Womble v. Womble

521 So. 2d 149 | Fla. Dist. Ct. App. | 1988

521 So. 2d 149 (1988)

Brenda J. WOMBLE, Appellant,
v.
George A. WOMBLE, Appellee.

No. 87-767.

District Court of Appeal of Florida, Fifth District.

January 28, 1988.
Rehearing Denied March 10, 1988.

James L. Rose of Rice and Rose, and Berrien Becks, Jr. of Becks, Becks & Wickersham, Daytona Beach, for appellant.

Garrett L. Briggs of Adams and Briggs, Daytona Beach, for appellee.

UPCHURCH, F.D., Jr., Judge, Retired.

Appellant Brenda Womble appeals a final judgment of dissolution, contending that the court erred in awarding rehabilitative alimony instead of permanent alimony. We agree.

The principal purpose of rehabilitative alimony is to establish the capacity for self-support of the receiving spouse, *150 either through the redevelopment of previous skills or provision of the training necessary to develop potential supportive skills. Canakaris v. Canakaris, 382 So. 2d 1197 (Fla. 1980). Where appropriate, rehabilitative alimony may be converted to permanent periodic alimony.

Permanent periodic alimony is used to provide the needs and the necessities of life to a former spouse as they have been established by the marriage of the parties. The two primary elements to be considered when determining permanent periodic alimony are the needs of one spouse for the funds and the ability of the other spouse to provide the necessary funds. The criteria to be used in establishing this need include the parties' earning ability, age, health, education, the duration of the marriage, the standard of living enjoyed during its course and the value of the parties' assets. Id.

In the present case, the parties were both in their forties and had a high school education. The husband, however, worked outside the home for Publix Supermarkets and now, after more than thirty years, earns over $50,000 per year and receives bonuses and additional benefits from Publix. In contrast, the wife had worked part time about twenty years ago at a credit bureau but after their first child was born in 1967, the wife worked as a homemaker. Since 1980 the wife has worked as a physical therapist earning $4.00 per hour. There was no evidence of any potential for advancement in this field or the likelihood of increased earnings. There was also no evidence of any plan for rehabilitation or course of study for the wife.

This court has observed:

A person is not self-supporting simply because he or she has a job and income. The standard of living must be compared with the standard established during the course of the marriage. A divorced wife is entitled to live in a manner reasonably commensurate with the standard established by the husband during the course of a long term marriage. [Citation deleted]. A court must base an award of alimony to a wife upon the ability of her husband to pay that award and her financial needs in light of the standard of living she enjoyed during the marriage.

O'Neal v. O'Neal, 410 So. 2d 1369, 1371 (Fla. 5th DCA 1982).

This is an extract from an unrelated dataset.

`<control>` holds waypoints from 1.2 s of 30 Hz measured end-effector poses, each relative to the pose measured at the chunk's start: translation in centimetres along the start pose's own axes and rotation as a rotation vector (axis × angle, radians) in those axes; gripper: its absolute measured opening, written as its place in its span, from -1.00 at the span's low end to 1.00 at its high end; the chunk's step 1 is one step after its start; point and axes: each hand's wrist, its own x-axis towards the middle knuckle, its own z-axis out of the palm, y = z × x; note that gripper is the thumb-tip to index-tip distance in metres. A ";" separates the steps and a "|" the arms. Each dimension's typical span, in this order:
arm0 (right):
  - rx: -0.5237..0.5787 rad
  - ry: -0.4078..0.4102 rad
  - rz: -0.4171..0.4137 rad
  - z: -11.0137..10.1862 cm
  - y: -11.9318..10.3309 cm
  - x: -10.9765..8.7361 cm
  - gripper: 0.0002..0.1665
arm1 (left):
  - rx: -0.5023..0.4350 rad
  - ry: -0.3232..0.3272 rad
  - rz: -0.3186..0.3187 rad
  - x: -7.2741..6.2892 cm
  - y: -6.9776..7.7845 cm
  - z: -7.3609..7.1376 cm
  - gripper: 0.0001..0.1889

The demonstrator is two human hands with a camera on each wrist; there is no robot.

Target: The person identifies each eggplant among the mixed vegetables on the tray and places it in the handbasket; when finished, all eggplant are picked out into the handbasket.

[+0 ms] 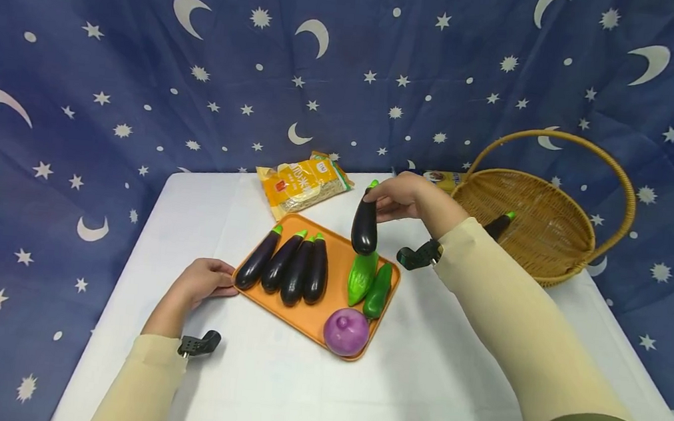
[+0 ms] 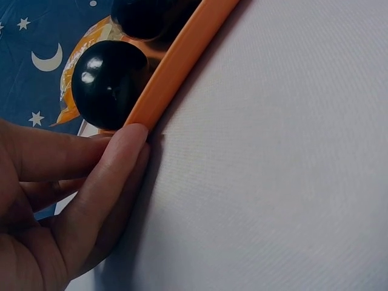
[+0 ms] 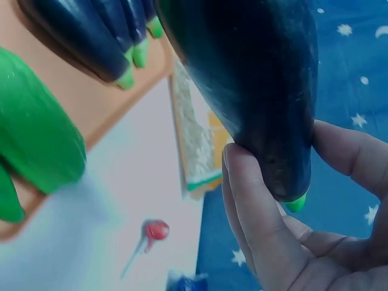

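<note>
My right hand (image 1: 401, 196) pinches an eggplant (image 1: 365, 226) near its green stem end, thumb on one side and fingers on the other. Its thick end hangs over the far right part of an orange tray (image 1: 336, 270). At the tray's left corner, my left hand (image 1: 204, 282) grips the rim between thumb and fingers. Several eggplants (image 1: 259, 257) lie side by side on the tray's left half. To the right are a ridged green vegetable (image 1: 361, 281), a smoother dark green one (image 1: 378, 294) and a purple onion (image 1: 346, 332) at the near corner.
A wicker basket (image 1: 529, 214) with a tall handle stands at the back right, an eggplant (image 1: 497, 226) inside. Behind the tray lies a yellow food bag (image 1: 303, 184). A red lollipop-like thing (image 3: 156, 230) lies on the white table; a starry blue cloth hangs behind.
</note>
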 end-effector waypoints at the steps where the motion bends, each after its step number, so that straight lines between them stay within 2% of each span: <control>1: 0.002 0.001 -0.005 -0.4 0.0 -0.3 -0.52 | 0.001 0.000 -0.002 0.0 0.0 0.0 -0.70; 12: 0.097 0.049 -0.007 -6.0 0.7 -2.0 -0.48 | 0.010 -0.015 0.010 -0.3 0.2 0.3 -0.66; 23: 0.185 0.115 -0.006 -11.7 2.5 -4.3 -0.65 | 0.029 -0.012 0.007 -0.4 -0.1 0.3 -0.65; 31: 0.207 0.136 0.019 -15.7 4.3 -5.3 -0.43 | 0.036 -0.008 0.003 -0.5 -0.1 0.4 -0.66; 36: 0.276 0.128 0.068 -18.1 5.6 -5.6 -0.55 | 0.018 0.002 0.002 -0.6 -0.1 0.5 -0.67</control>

It is true that the wife received $39,000 in cash but the income generated from this amount would not be sufficient to substantially raise the wife's standard of living. Even if the wife were employed full time as a physical therapist, her potential salary does not appear sufficient to support her at the standard approaching that which existed during the marriage and accordingly the wife should have been awarded permanent periodic alimony. See Holcomb v. Holcomb, 505 So. 2d 1385 (Fla. 1st DCA 1987); Laman v. Laman, 490 So. 2d 985 (Fla. 5th DCA 1986); Priede v. Priede, 474 So. 2d 296 (Fla. 2d DCA 1985); Linn v. Linn, 464 So. 2d 614 (Fla. 4th DCA 1985); DeCenzo v. DeCenzo, 433 So. 2d 1316 (Fla. 3d DCA 1983).

REVERSED and REMANDED.

DAUKSCH, J., concurs.

COWART, J., dissents without opinion.